== EXERCISE OBJECTIVE ==
Leaving out all pictures, reproduce the entries below exactly, from the first line through the line that contains "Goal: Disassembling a".

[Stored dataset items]
--*--

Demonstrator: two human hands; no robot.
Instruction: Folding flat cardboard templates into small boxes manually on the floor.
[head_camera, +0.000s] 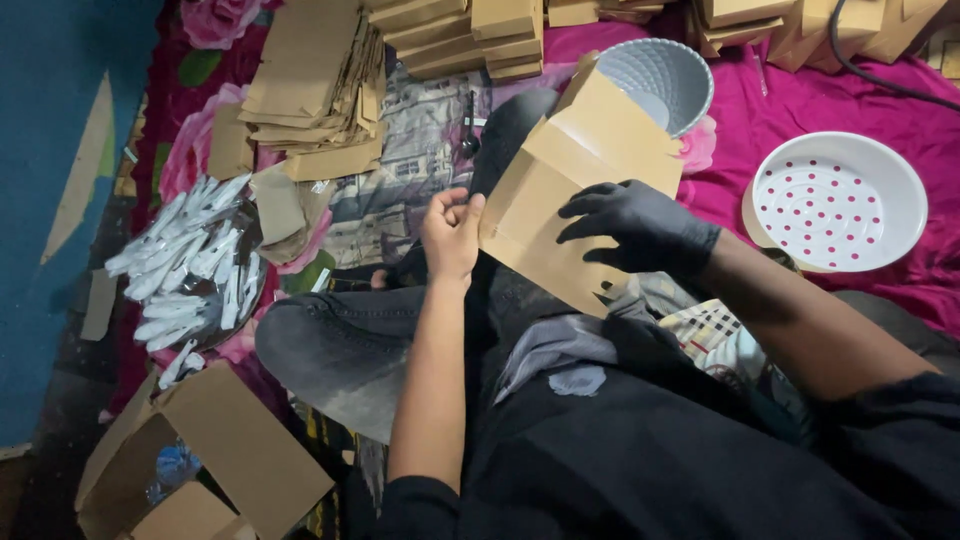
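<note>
Flat carton blank: plain kraft brown, both faces. Right hand: black glove. Left hand: bare. Stacked cartons: same brown. Open box: brown, something pale blue inside. Pile of sachets: white to silvery, on a dark tray. Ribbed bowl: grey-white. Round lid: white, dotted with dark red spots in rows. Cloth: magenta, with pink roses and green leaves toward the left. Floor mat: deep blue. Jeans: faded grey-black. Top: black.
</note>
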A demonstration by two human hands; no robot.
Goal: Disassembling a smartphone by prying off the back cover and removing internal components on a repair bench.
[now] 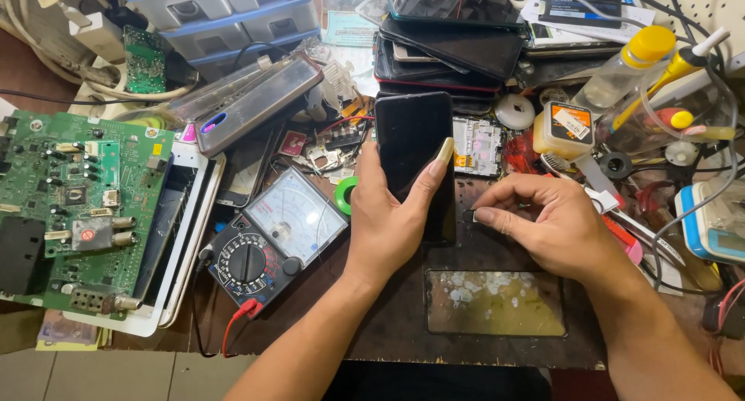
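Bare mat (403, 323) near: free passage. Left blocked: multimeter (272, 242), circuit board (74, 207). Far: phone stack (446, 52). Right: bottles (621, 75), cables.

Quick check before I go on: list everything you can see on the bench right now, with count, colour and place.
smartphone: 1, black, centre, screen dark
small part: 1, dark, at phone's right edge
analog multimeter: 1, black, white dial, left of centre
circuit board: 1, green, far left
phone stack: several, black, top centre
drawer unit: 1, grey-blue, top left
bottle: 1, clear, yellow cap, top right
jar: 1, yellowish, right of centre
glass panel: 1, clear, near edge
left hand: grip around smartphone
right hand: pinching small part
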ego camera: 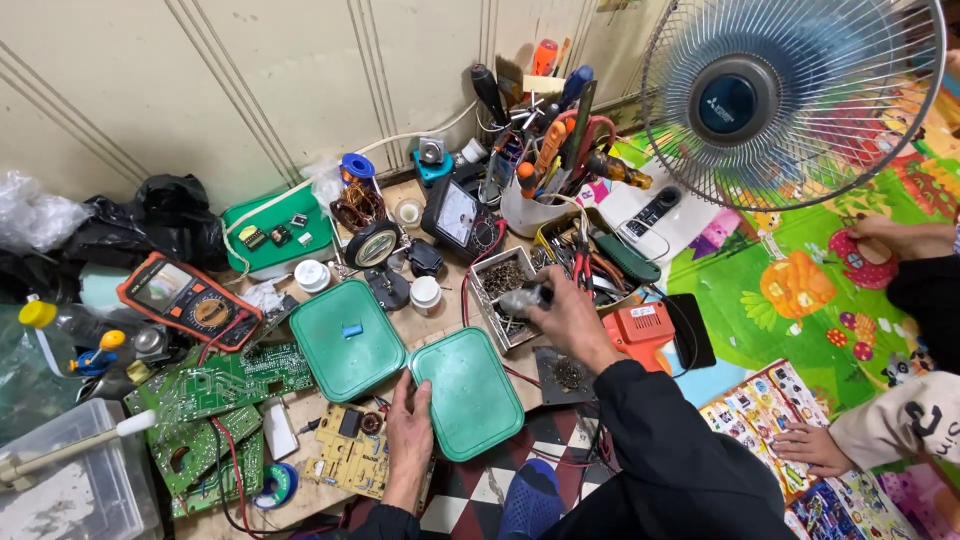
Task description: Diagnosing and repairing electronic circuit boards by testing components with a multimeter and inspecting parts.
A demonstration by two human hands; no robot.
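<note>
Green lid (pixel 466 392) lies near centre on the cluttered board, left hand (pixel 408 428) pressed flat on its near-left edge; right hand (pixel 567 318) closed around a small grey part (pixel 522 299) over the compartment box (pixel 492 291); seemingly sorting parts; setting it down needs care.

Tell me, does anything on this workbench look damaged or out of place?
Bare green circuit boards lie loose and overlapping at the left, out of any casing, with red wires trailing across them. The left hand rests by a green lid; the right hand holds a small grey object over the box of metal bits.
</note>
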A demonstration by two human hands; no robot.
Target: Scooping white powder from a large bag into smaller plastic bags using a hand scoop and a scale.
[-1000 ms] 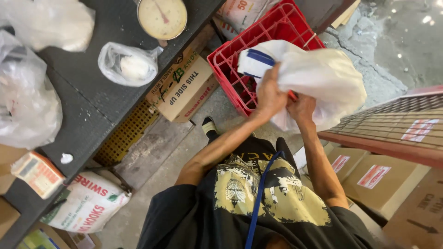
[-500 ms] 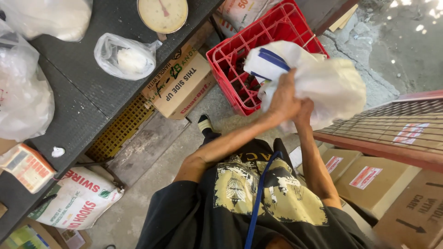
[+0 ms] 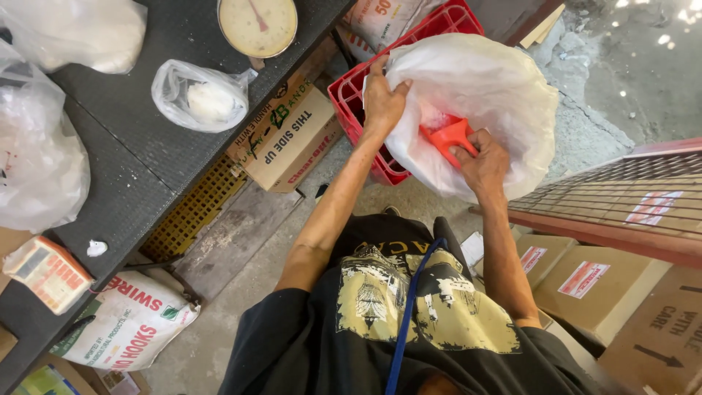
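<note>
Two hands at a large white plastic bag (image 3: 482, 95), held over a red crate (image 3: 358, 102) on the floor. Left hand (image 3: 382, 102): fingers curled over the bag's open edge, gripping it. Right hand (image 3: 484, 164): fingers clenched on the handle of a red scoop (image 3: 444, 137), which sits inside the bag mouth, between the two hands. Bag looks full and bulging; contents mostly hidden, something pale pink shows near the scoop. Dark table (image 3: 146, 146) to the left carries a round dial scale (image 3: 257, 25) and a small clear bag (image 3: 199, 96) with a white lump in it. Cardboard box (image 3: 292, 139) lies under the table edge, just beside the crate.
</note>
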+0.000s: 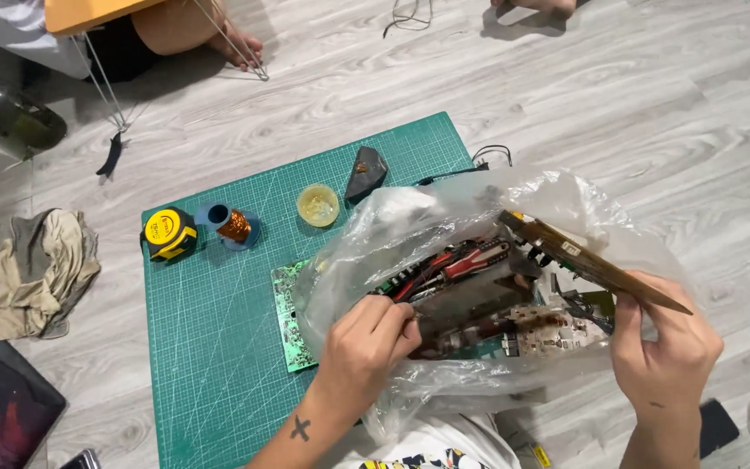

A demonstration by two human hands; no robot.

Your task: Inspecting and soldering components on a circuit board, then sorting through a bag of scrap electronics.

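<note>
Bag (444,217) on mat (219,347), boards (479,300) inside; tape measure (169,233) left.

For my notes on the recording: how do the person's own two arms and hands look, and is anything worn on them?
Both are bare: no gloves, sleeves, rings or watch visible. The left hand has a small dark cross-shaped tattoo on the forearm. The right hand shows a tiny dark mark near the wrist.

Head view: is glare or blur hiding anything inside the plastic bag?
Head view: even, soft light, no motion blur; the clear plastic bag shows white sheen and wrinkles that veil the circuit boards inside; left hand and right hand are sharp; faint shadows on the green cutting mat.
</note>
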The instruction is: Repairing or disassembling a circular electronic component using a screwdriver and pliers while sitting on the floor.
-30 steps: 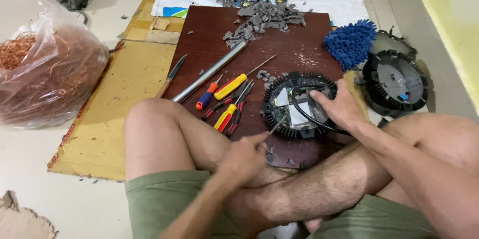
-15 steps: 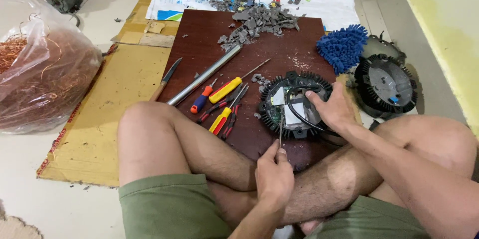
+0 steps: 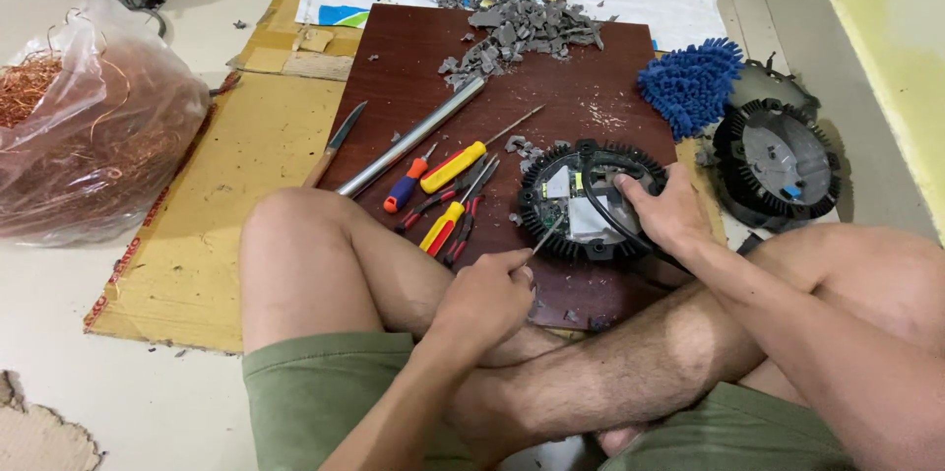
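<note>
I sit cross-legged at a dark brown board [image 3: 413, 67]. A round black finned housing [image 3: 591, 201] with a circuit board and a black cable inside lies on it. My right hand [image 3: 667, 210] presses on the housing's right side. My left hand [image 3: 484, 296] grips a thin metal tool [image 3: 547, 235] whose tip touches the housing's lower left edge.
Left of the housing lie a yellow screwdriver [image 3: 455, 166], a blue-and-red one [image 3: 406, 188], pliers [image 3: 448, 225], a metal pipe [image 3: 411, 136] and a knife [image 3: 337, 141]. Grey rubble [image 3: 522, 23] is piled at the board's far edge. A blue mop pad [image 3: 691, 85], second housing [image 3: 778, 161] and bag of copper wire [image 3: 89, 126] lie around.
My left hand rose from near my lap and moved forward, bringing the thin tool's tip to the housing's lower left edge. The right hand stayed on the housing.
</note>
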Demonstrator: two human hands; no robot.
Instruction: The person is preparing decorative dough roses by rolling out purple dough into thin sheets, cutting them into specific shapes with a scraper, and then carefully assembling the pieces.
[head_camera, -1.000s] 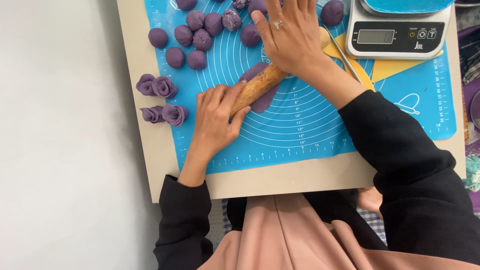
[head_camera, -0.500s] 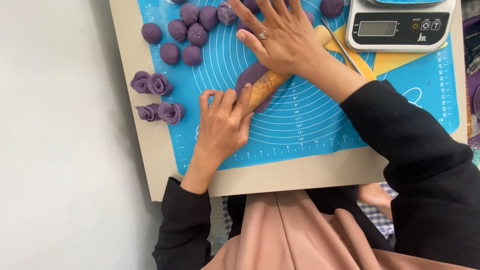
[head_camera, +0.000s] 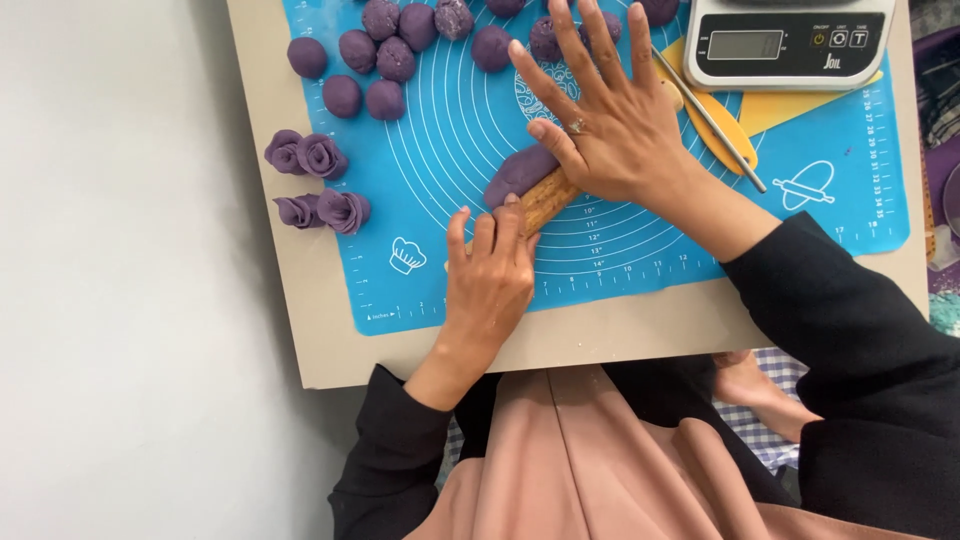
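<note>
A wooden rolling pin (head_camera: 545, 199) lies slanted across a flattened piece of purple dough (head_camera: 515, 174) on the blue baking mat (head_camera: 640, 250). My left hand (head_camera: 488, 282) presses flat on the pin's near end, fingers together. My right hand (head_camera: 610, 120), with a ring on one finger, lies palm down over the pin's far end, fingers spread. Several purple dough balls (head_camera: 372, 62) sit at the mat's top left. Several finished purple dough roses (head_camera: 318, 182) rest along the mat's left edge.
The mat lies on a beige board (head_camera: 620, 335) over a white surface. A digital kitchen scale (head_camera: 785, 42) stands at the top right, with a yellow scraper (head_camera: 770, 110) and a thin metal rod (head_camera: 712, 122) beside it.
Both hands have pushed the rolling pin away from me over the dough, and the purple piece now shows on the pin's left side. The camera view has shifted slightly.
</note>
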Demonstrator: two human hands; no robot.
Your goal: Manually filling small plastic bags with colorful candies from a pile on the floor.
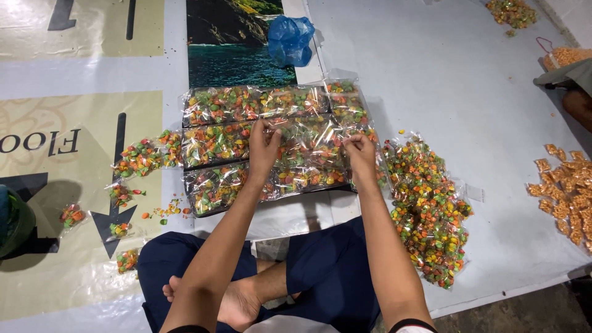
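Both hands work at the centre of the frame, over a block of clear plastic packets filled with small red, orange and green sweets (271,132) laid in three tidy rows on the white sheet (468,92), edges overlapping so the rows hold together as one flat slab. The left hand (264,148) and right hand (361,154) are set apart, each with fingers pinched on the crinkled clear film of the middle row, apparently stretching one packet flat between them. To the right of centre lies a loose heap of the same small filled packets (428,209), within easy reach of the right hand. A few stray packets (145,154) and spilled sweets sit left of the block. A crumpled blue plastic bag (290,40) lies at upper centre, and orange snack packets (564,197) cluster at the right edge
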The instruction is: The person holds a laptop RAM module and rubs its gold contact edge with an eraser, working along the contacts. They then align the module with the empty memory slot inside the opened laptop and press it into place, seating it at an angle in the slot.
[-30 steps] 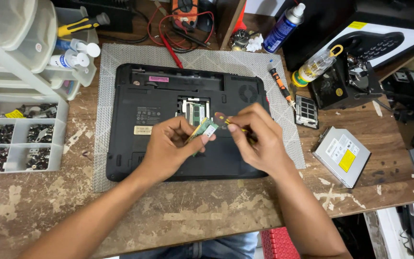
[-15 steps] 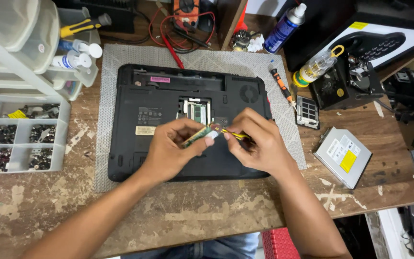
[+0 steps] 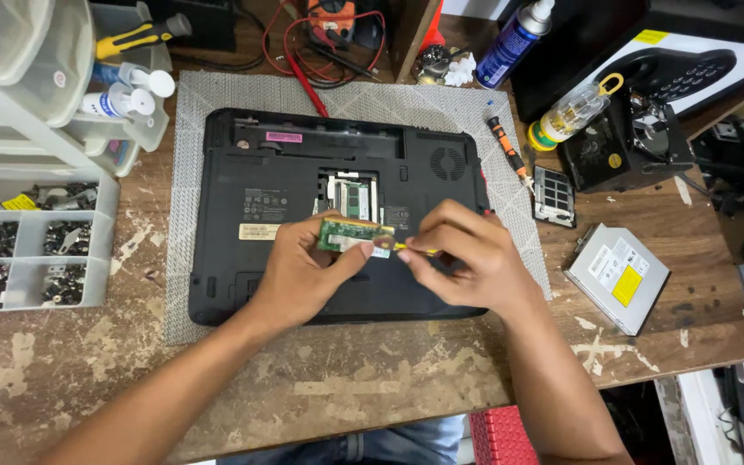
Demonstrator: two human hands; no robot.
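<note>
A black laptop (image 3: pixel 251 172) lies upside down on a grey mat (image 3: pixel 243 90), its memory bay (image 3: pixel 350 196) open with a green module still inside. My left hand (image 3: pixel 299 275) grips a small green memory module (image 3: pixel 355 234) by its edges, just below the bay. My right hand (image 3: pixel 462 258) pinches a thin yellow tool (image 3: pixel 413 249) whose tip touches the module's right end.
A parts organiser with screws (image 3: pixel 27 250) sits at the left. An orange screwdriver (image 3: pixel 508 153), a small black cover (image 3: pixel 554 196) and a silver optical drive (image 3: pixel 617 275) lie to the right. A blue spray can (image 3: pixel 514 39) and a bottle (image 3: pixel 572 112) stand behind.
My left hand turned the module from tilted to nearly level and flat toward me. My right hand stayed against its right end with the yellow tool.
</note>
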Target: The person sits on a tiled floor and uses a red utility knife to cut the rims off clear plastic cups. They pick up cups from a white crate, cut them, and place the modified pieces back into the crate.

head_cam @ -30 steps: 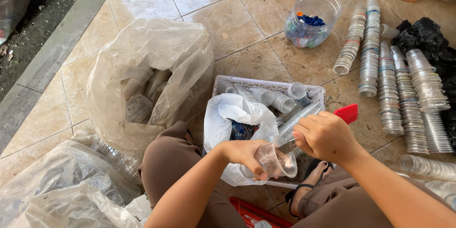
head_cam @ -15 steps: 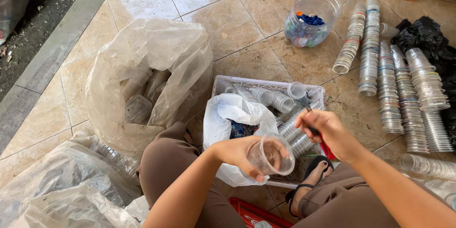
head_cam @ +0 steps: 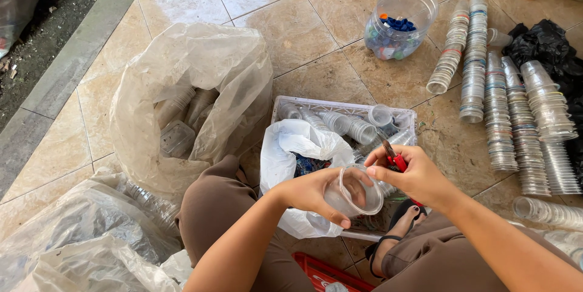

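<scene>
Cup (head_cam: 358,192) was clear plastic, tipped on its side with the mouth facing right, sitting over the lap just in front of the white basket (head_cam: 405,117). Left hand (head_cam: 316,193) had its fingers wrapped tight round the cup's body. Right hand (head_cam: 413,176) was closed on small red-handled scissors (head_cam: 396,159), fingertips touching the cup's rim. White bag (head_cam: 297,146) with blue bits lay against the basket, big clear bag (head_cam: 194,103) of bottles to the left, rows of stacked cups (head_cam: 504,116) on the tiles at right, tub (head_cam: 401,21) of caps further back
</scene>
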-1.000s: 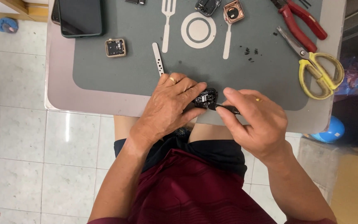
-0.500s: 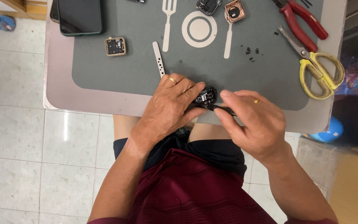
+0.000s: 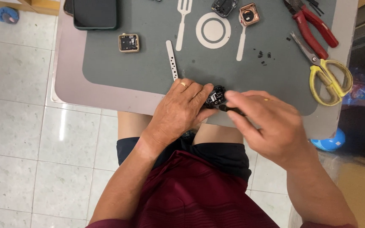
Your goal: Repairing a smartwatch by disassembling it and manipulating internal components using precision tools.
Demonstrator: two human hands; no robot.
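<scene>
My left hand (image 3: 178, 110) grips a small black watch body (image 3: 215, 97) at the near edge of the grey mat (image 3: 148, 71). My right hand (image 3: 267, 124) pinches a thin dark tool (image 3: 229, 109) whose tip meets the watch body. A white watch strap (image 3: 172, 64) lies on the mat just beyond my left hand's fingers. Most of the watch body is hidden by my fingers.
On the mat lie a gold square watch case (image 3: 129, 42), a rose-gold case (image 3: 249, 14), a dark case (image 3: 223, 6), tiny black parts (image 3: 263, 57), red pliers (image 3: 311, 26) and yellow scissors (image 3: 328, 78). A dark phone (image 3: 95, 13) sits far left. Tiled floor lies left.
My right hand has shifted slightly, its fingers extending further over the tool toward the watch body. My left hand keeps its grip.
</scene>
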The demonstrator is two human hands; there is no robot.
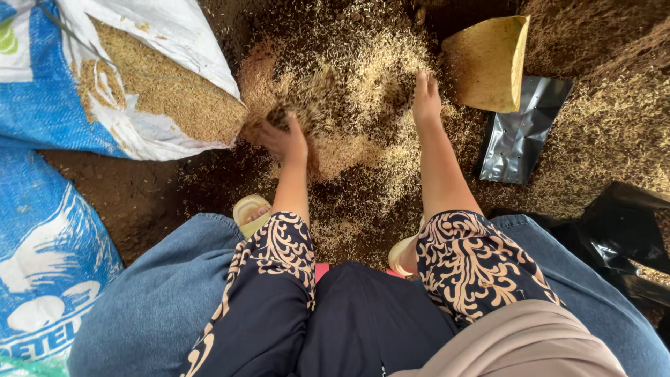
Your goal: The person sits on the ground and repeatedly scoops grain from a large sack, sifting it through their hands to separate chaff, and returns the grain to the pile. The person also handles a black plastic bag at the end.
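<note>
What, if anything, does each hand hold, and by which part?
Neither grips an object: left hand and right hand are spread, digging into the loose husk pile.

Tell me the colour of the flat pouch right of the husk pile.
Shiny silver-grey pouch, clearest in the head view.

Both hands are down in a pile of rice husks [349,105] spread over dark soil: the left hand [285,139] scoops into it near the mouth of an open white and blue sack [174,42], the right hand [426,98] lies flat with fingers [422,78] stretched. Just right of that hand stand a yellow scoop [488,63] and a silver foil pouch [520,132].
</note>
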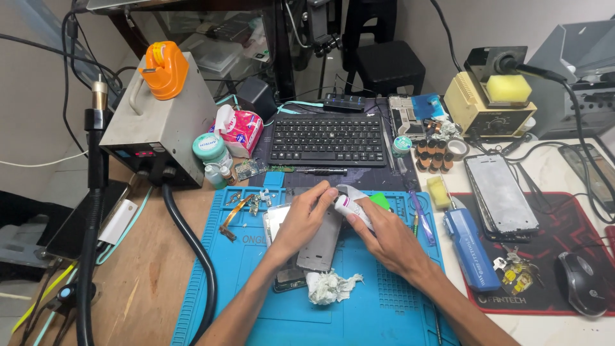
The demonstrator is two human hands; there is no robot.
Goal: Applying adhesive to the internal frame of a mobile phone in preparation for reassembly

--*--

== THE ANSWER ==
Demonstrator: two human hands; no robot.
Instruction: Folding flat cardboard templates into small boxes manually on the floor.
[head_camera, +0.000s] 
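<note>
Flat carton blank: plain kraft brown, both faces. Right hand: black glove. Left hand: bare. Stacked cartons: same brown. Open box: brown, something pale blue inside. Pile of sachets: white to silvery, on a dark tray. Ribbed bowl: grey-white. Round lid: white, dotted with dark red spots in rows. Cloth: magenta, with pink roses and green leaves toward the left. Floor mat: deep blue. Jeans: faded grey-black. Top: black.
</note>
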A demonstration by two human hands; no robot.
Goal: Disassembling a smartphone by prying off the back cover and removing internal components on a repair bench.

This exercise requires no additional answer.